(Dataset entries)
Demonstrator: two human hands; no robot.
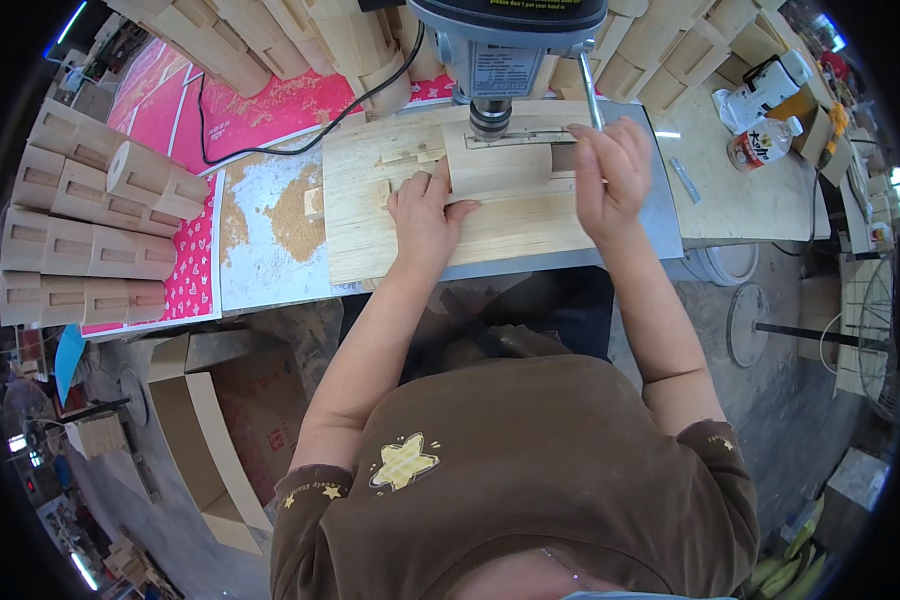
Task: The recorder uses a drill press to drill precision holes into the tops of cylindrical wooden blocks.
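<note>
A drill press (pixel 510 45) stands in front of me, its metal chuck (pixel 489 118) right over a curved, pale wooden piece (pixel 500 168). My left hand (pixel 430 215) grips that piece at its left end, with the thumb along the near edge. The metal feed lever (pixel 590 90) of the drill press slants down on the right, and my right hand (pixel 618 178) is closed around its lower end. Beneath the wooden piece lies a flat wooden board (pixel 370 235). Whether the drill bit touches the wood is hidden by the chuck.
Stacks of round wooden pieces with cut slots (pixel 90 245) line the table's left side, and more stand behind the press. Sawdust (pixel 298 220) and a black cable (pixel 300 150) lie left. A bottle (pixel 763 143) stands right; a cardboard box (pixel 205 440) sits on the floor.
</note>
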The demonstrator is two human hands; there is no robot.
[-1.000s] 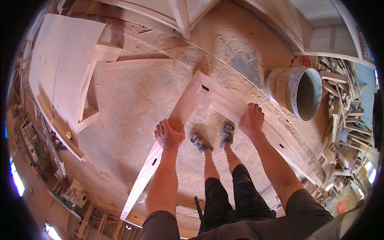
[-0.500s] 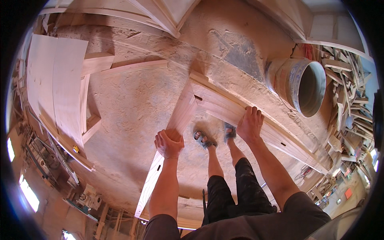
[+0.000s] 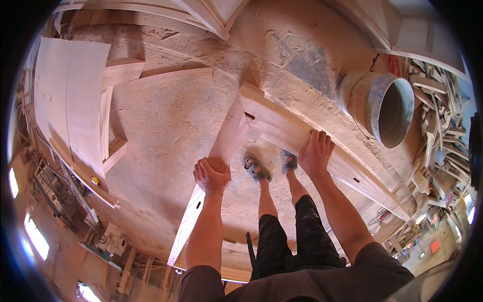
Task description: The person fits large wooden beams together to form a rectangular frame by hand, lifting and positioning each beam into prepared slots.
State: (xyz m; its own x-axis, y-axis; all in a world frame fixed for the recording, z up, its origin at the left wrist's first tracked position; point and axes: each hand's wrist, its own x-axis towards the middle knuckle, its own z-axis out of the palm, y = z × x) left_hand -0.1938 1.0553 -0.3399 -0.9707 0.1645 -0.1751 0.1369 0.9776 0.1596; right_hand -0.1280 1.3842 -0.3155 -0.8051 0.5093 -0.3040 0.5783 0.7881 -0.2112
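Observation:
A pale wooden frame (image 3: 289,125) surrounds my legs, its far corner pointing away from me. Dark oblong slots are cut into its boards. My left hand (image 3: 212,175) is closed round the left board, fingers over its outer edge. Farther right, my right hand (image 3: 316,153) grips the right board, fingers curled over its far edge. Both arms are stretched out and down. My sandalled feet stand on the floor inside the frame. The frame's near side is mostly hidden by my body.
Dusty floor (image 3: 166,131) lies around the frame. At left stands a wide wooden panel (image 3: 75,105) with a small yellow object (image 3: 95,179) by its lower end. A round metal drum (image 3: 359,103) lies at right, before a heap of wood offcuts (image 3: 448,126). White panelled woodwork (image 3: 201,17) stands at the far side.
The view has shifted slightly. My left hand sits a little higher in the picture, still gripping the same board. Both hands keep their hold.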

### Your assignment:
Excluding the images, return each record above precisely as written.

### Exercise answer:
Demonstrator: two human hands; no robot.
Task: The recorder uses a drill press to drill precision holes into the tops of cylindrical wooden blocks.
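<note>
A drill press (pixel 510 45) stands in front of me, its metal chuck (pixel 489 118) right over a curved, pale wooden piece (pixel 500 168). My left hand (pixel 430 215) grips that piece at its left end, with the thumb along the near edge. The metal feed lever (pixel 590 90) of the drill press slants down on the right, and my right hand (pixel 618 178) is closed around its lower end. Beneath the wooden piece lies a flat wooden board (pixel 370 235). Whether the drill bit touches the wood is hidden by the chuck.
Stacks of round wooden pieces with cut slots (pixel 90 245) line the table's left side, and more stand behind the press. Sawdust (pixel 298 220) and a black cable (pixel 300 150) lie left. A bottle (pixel 763 143) stands right; a cardboard box (pixel 205 440) sits on the floor.
</note>
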The demonstrator is two human hands; there is no robot.
[-1.000s] 
[-0.500s] 
[+0.000s] 
Task description: The person fits large wooden beams together to form a rectangular frame by hand, lifting and positioning each beam into prepared slots.
State: (xyz m; its own x-axis, y-axis; all in a world frame fixed for the recording, z up, its origin at the left wrist's first tracked position; point and axes: each hand's wrist, its own x-axis towards the middle knuckle, its own z-axis out of the palm, y = z × x) left_hand -0.1938 1.0553 -0.3399 -0.9707 0.1645 -0.1751 0.1369 0.9776 0.1596; right_hand -0.1280 1.3842 -0.3155 -0.8051 0.5093 -0.3040 0.5783 0.7881 -0.2112
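Observation:
A pale wooden frame (image 3: 289,125) surrounds my legs, its far corner pointing away from me. Dark oblong slots are cut into its boards. My left hand (image 3: 212,175) is closed round the left board, fingers over its outer edge. Farther right, my right hand (image 3: 316,153) grips the right board, fingers curled over its far edge. Both arms are stretched out and down. My sandalled feet stand on the floor inside the frame. The frame's near side is mostly hidden by my body.
Dusty floor (image 3: 166,131) lies around the frame. At left stands a wide wooden panel (image 3: 75,105) with a small yellow object (image 3: 95,179) by its lower end. A round metal drum (image 3: 359,103) lies at right, before a heap of wood offcuts (image 3: 448,126). White panelled woodwork (image 3: 201,17) stands at the far side.
The view has shifted slightly. My left hand sits a little higher in the picture, still gripping the same board. Both hands keep their hold.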

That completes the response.